▶ _To do_
What is needed is an exact copy of all the data.

▶ _Information provided_
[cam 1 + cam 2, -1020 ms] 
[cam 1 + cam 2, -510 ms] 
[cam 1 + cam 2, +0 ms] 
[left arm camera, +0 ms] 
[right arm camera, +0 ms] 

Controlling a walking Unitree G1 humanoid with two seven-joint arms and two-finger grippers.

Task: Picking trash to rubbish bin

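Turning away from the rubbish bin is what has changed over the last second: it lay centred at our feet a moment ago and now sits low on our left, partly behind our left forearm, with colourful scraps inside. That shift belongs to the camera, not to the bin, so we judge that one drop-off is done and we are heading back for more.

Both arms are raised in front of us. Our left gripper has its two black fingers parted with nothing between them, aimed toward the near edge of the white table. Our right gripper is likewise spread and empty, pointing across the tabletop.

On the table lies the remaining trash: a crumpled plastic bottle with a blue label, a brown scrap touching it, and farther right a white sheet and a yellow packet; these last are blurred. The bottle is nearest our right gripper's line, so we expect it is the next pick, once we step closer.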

▶ _Answer to this problem_
[cam 1 + cam 2, -1020 ms] 
[cam 1 + cam 2, -510 ms] 
[cam 1 + cam 2, +0 ms] 
[left arm camera, +0 ms] 
[right arm camera, +0 ms] 

Controlling a walking Unitree G1 humanoid with two seven-joint arms and two-finger grippers.

Task: Picking trash to rubbish bin

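Turning away from the rubbish bin is what has changed over the last second: it lay centred at our feet a moment ago and now sits low on our left, partly behind our left forearm, with colourful scraps inside. That shift belongs to the camera, not to the bin, so we judge that one drop-off is done and we are heading back for more.

Both arms are raised in front of us. Our left gripper has its two black fingers parted with nothing between them, aimed toward the near edge of the white table. Our right gripper is likewise spread and empty, pointing across the tabletop.

On the table lies the remaining trash: a crumpled plastic bottle with a blue label, a brown scrap touching it, and farther right a white sheet and a yellow packet; these last are blurred. The bottle is nearest our right gripper's line, so we expect it is the next pick, once we step closer.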

The exercise was answered in full.